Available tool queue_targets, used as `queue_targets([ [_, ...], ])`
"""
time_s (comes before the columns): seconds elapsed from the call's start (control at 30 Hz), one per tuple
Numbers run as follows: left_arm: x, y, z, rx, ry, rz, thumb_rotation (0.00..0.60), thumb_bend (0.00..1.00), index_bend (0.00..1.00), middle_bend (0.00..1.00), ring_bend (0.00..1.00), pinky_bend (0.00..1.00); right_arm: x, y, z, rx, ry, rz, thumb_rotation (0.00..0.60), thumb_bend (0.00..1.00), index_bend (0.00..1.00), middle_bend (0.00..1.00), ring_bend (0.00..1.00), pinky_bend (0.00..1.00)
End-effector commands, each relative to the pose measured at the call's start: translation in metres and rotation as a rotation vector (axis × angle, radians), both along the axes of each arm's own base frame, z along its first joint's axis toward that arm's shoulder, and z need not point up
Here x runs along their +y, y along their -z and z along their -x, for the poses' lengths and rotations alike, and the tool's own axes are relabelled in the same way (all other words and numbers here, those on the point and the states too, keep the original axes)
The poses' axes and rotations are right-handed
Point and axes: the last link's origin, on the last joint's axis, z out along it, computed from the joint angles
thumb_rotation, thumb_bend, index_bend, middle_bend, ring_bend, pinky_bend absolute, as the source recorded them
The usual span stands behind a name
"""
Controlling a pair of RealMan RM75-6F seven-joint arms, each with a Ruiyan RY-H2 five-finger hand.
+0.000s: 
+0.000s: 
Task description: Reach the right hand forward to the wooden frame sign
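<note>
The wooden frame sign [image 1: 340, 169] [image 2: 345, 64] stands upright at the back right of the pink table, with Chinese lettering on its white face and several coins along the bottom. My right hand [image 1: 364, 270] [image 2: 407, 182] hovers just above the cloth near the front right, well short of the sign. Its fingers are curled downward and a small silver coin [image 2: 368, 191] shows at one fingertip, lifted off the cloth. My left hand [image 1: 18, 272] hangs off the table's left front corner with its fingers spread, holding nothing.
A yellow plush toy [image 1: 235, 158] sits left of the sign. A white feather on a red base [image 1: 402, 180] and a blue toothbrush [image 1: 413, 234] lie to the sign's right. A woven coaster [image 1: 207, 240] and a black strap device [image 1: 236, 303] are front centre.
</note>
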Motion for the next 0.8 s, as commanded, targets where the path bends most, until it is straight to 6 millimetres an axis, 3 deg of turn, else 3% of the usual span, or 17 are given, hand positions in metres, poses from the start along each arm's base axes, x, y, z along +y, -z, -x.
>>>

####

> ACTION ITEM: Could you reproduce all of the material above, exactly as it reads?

> PROBLEM SOLUTION:
Available tool queue_targets, used as `queue_targets([ [_, ...], ])`
"""
time_s (comes before the columns): seconds elapsed from the call's start (control at 30 Hz), one per tuple
Numbers run as follows: left_arm: x, y, z, rx, ry, rz, thumb_rotation (0.00..0.60), thumb_bend (0.00..1.00), index_bend (0.00..1.00), middle_bend (0.00..1.00), ring_bend (0.00..1.00), pinky_bend (0.00..1.00); right_arm: x, y, z, rx, ry, rz, thumb_rotation (0.00..0.60), thumb_bend (0.00..1.00), index_bend (0.00..1.00), middle_bend (0.00..1.00), ring_bend (0.00..1.00), pinky_bend (0.00..1.00)
End-effector commands, each relative to the pose measured at the call's start: translation in metres and rotation as a rotation vector (axis × angle, radians), both along the axes of each arm's own base frame, z along its first joint's axis toward that arm's shoulder, and z need not point up
Here x runs along their +y, y along their -z and z along their -x, for the poses' lengths and rotations alike, and the tool's own axes are relabelled in the same way (all other words and numbers here, those on the point and the states too, keep the original axes)
The poses' axes and rotations are right-handed
Point and axes: the last link's origin, on the last joint's axis, z out along it, computed from the joint angles
thumb_rotation, thumb_bend, index_bend, middle_bend, ring_bend, pinky_bend absolute, as the source recorded them
The usual span stands behind a name
"""
Controlling a pair of RealMan RM75-6F seven-joint arms, each with a Ruiyan RY-H2 five-finger hand.
+0.000s: 
+0.000s: 
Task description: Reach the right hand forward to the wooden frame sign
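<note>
The wooden frame sign [image 1: 340, 169] [image 2: 345, 64] stands upright at the back right of the pink table, with Chinese lettering on its white face and several coins along the bottom. My right hand [image 1: 364, 270] [image 2: 407, 182] hovers just above the cloth near the front right, well short of the sign. Its fingers are curled downward and a small silver coin [image 2: 368, 191] shows at one fingertip, lifted off the cloth. My left hand [image 1: 18, 272] hangs off the table's left front corner with its fingers spread, holding nothing.
A yellow plush toy [image 1: 235, 158] sits left of the sign. A white feather on a red base [image 1: 402, 180] and a blue toothbrush [image 1: 413, 234] lie to the sign's right. A woven coaster [image 1: 207, 240] and a black strap device [image 1: 236, 303] are front centre.
</note>
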Motion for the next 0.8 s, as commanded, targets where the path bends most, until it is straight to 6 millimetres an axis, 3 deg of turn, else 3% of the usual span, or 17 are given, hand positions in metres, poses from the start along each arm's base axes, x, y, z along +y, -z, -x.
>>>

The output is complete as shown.